[CRIU] Lazy-restore design discussion - round 2

Mon Apr 18 04:34:52 PDT 2016

On 04/18/2016 01:47 PM, Adrian Reber wrote:
> On Mon, Apr 18, 2016 at 01:10:05PM +0300, Mike Rapoport wrote:
>> On Mon, Apr 18, 2016 at 12:31:14PM +0300, Pavel Emelyanov wrote:
>>> On 04/18/2016 10:46 AM, Adrian Reber wrote:
>>>> It seems we have reached some kind of agreement and therefore
>>>> I am trying to summarize, from my point of view, our current discussion
>>>> results.
>>>
>>> Thanks for keeping track of this :)
>>
>> Adrian, you've beat me on this :)
>>  
>>>>  * The UFFD daemon does not need a checkpoint directory to run, all
>>>>    required information will be transferred over the network.
>>>>    e.g. PID and pages
>>>
>>> I would still read process tree from images dir.
>>
>> +1
> 
> Hmm, then I don't get it how the patches "lazy-pages: handle multiple
> processes" fit into it.

It doesn't do it yet, indeed. Instead it gets PIDs from the criu restore
(but still -- not from the dump side).

> How can the uffd daemon handle multiple restore
> requests when it needs to know where the checkpoint directory is? 

Ah I see. The "handle multiple processes" in the subject means -- handle
the restore of the whole tree, not handle multiple restore-s.

IOW -- we call criu restore and it goes ahead and forks a tree of tasks
each of which goes to uffd for memory. But when we call for criu restore
for the 2nd time, then we need another uffd instance.

> As I
> understand it I can either start it without '-D' and it gets the
> information about the pagemap-s from somewhere else (the network) or I
> can start the uffd daemon with '-D', but why should it then handle
> multiple requests as all the required information is in a directory
> specified on the command-line, which can change for every restored
> process. From my point of view this seems contradictory.

Well, with the above explanation of where "multiple" plays, I think this
should look like -- one criu restore works with single instance of uffd
that, in turn, cal serve the needs of the whole restored tree.
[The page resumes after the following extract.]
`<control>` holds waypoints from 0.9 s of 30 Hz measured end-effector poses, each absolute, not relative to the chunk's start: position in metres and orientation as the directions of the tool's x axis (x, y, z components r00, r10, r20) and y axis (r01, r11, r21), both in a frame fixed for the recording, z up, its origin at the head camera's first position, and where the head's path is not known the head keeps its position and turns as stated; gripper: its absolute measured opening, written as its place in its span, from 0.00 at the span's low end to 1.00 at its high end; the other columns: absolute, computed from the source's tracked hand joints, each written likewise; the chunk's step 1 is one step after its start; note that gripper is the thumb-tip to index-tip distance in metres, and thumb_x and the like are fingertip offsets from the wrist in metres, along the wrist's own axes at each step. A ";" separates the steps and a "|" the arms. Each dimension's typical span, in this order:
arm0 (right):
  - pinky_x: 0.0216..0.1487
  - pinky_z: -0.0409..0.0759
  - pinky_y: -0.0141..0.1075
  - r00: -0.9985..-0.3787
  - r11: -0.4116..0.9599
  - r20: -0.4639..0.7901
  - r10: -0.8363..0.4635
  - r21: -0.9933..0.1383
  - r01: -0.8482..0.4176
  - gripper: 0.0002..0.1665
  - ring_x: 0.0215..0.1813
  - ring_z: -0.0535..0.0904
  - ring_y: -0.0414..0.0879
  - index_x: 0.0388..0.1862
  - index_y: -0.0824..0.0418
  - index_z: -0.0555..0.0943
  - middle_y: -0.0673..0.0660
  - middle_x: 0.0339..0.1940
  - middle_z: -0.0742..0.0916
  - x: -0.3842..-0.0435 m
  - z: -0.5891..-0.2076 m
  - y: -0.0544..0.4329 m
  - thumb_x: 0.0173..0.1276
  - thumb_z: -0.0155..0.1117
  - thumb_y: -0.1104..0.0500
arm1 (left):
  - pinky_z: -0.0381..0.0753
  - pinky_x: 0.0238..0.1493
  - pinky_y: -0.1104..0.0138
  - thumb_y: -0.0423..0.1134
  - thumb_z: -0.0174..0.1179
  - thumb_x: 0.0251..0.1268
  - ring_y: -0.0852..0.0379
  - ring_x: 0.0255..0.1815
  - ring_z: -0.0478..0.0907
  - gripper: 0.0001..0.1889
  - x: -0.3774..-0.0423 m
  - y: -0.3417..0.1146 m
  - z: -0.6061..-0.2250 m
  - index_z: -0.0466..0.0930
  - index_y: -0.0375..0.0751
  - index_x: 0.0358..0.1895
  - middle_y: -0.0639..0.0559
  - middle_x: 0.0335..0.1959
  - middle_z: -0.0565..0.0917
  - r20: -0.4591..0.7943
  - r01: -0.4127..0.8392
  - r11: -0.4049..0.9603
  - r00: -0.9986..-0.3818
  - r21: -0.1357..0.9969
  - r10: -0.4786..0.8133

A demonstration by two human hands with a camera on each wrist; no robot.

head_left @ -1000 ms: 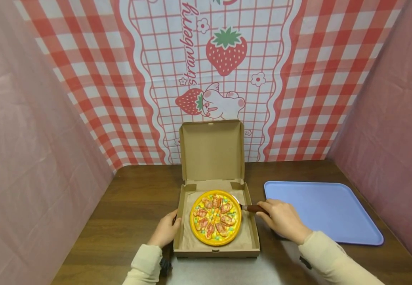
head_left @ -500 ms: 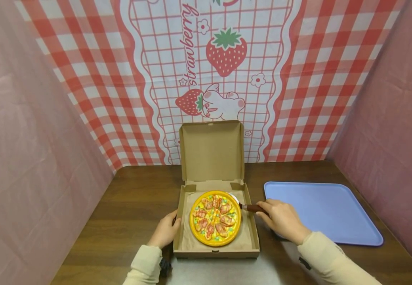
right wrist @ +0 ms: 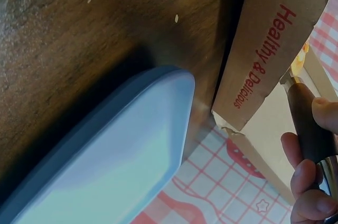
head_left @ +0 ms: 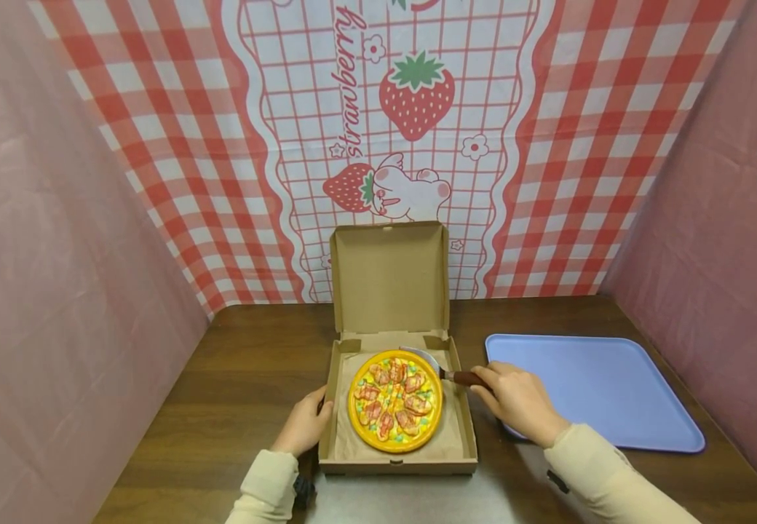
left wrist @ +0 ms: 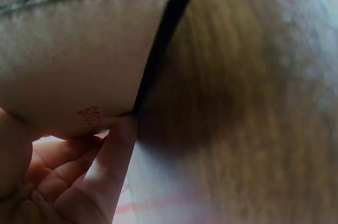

And the
uffd can be started by criu restore automatically OR can be started manually.
In either case it will know the images dir.

BTW, I start to doubt I see the value in starting uffd via commandline :\
It looks like spawning the guy from criu restore would work in any case --
for live migration and for local restore with delayed memory restore.

>>>>  * The page-server protocol needs to be extended to transfer the
>>>>    lazy-restore pages list from the source system to the UFFD daemon.
>>>
>>> You mean the pagemap-s? But we have the images dir on the destination node,
>>> uffd can read this information from there as well.
> 
> See above, this is still unclear to me. Either the uffd daemon can
> handle multiple requests, but then it cannot read information from an
> images directory. We could also transfer the information about images
> directory from the restore process via the same way as the PID and UFFD
> (unix domain socket). Then the uffd daemon would know where the
> directory is but does not need it on the command-line. It would still
> require access to the local file system, which could be avoided by
> transferring the pagemap-s from somewhere else.
> 
>> The means that dump side should be teached to split pagemap creation and
>> actual page dump, right?
> 
> This is part of the tooling work I mentioned below. We probably need
> tools to split a checkpoint into a lazy-part and a part which needs to
> be transferred and the tools also should be able to combine a previously
> lazy-restore checkpoint back to a 'normal' checkpoint directory.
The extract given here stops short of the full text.